1.8            Further Assurances. The Stockholder shall take, or cause to be taken, all such further actions and do, or cause to be done, all things reasonably necessary (including under applicable Law) to consummate the Merger and the other transactions contemplated by the Merger Agreement and this Support Agreement, in each case, on the terms and subject to the conditions set forth therein and herein, as applicable.

1.9            No Inconsistent Agreement. The Stockholder hereby represents and covenants that such Stockholder has not entered into, and shall not enter into, any agreement that would restrict, limit or interfere with the performance of the Stockholder’s obligations hereunder.

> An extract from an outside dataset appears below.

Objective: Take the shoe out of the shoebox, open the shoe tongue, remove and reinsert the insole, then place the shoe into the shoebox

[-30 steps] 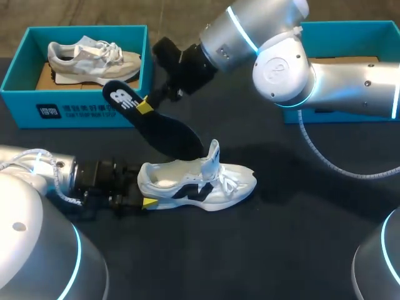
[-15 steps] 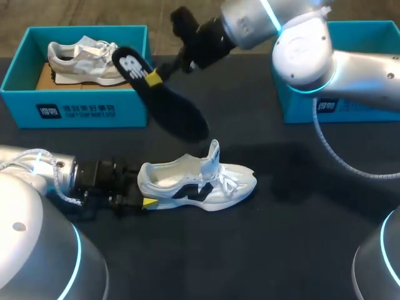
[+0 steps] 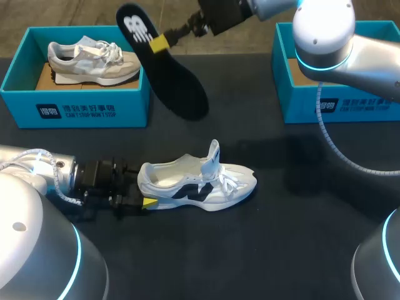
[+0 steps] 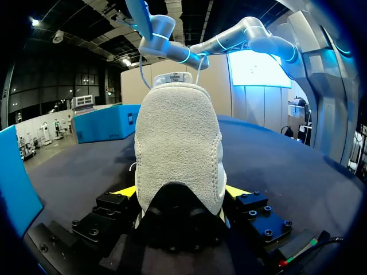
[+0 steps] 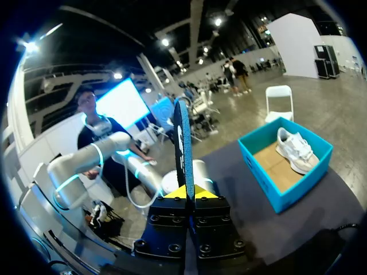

1.10            Subscription Commitment. The Stockholder hereby covenants and agrees, subject to the provisions of this Section 1.10, to subscribe for and purchase from the Acquiror upon the Closing, a number of shares of the Acquiror’s Common Stock equal to the Subscription Amount (as defined below), at a purchase price of $10.00 per share (the “PIPE Investment”). The Stockholder’s obligation to make the PIPE Investment is subject to the Acquiror receiving commitments from one or more Financial Institutional Investors (as defined below) to purchase shares of the Acquiror’s Common Stock at the Closing (such commitments, collectively, “Institutional PIPE Proceeds”); the Stockholder shall not have any obligation to make the PIPE Investment if the Acquiror accepts a subscription to purchase shares of the Acquiror’s Common Stock at the Closing from one or more Strategic Investors (as defined below). The closing of the PIPE Investment is contingent upon the concurrent consummation of the Closing. Promptly following the date hereof, the Stockholder agrees to execute and deliver to Acquiror a subscription agreement in connection with the PIPE Investment on customary market terms (other than as specified herein) on a form consented to by Acquiror in good faith (such consent shall not be unreasonably withheld, conditioned or delayed).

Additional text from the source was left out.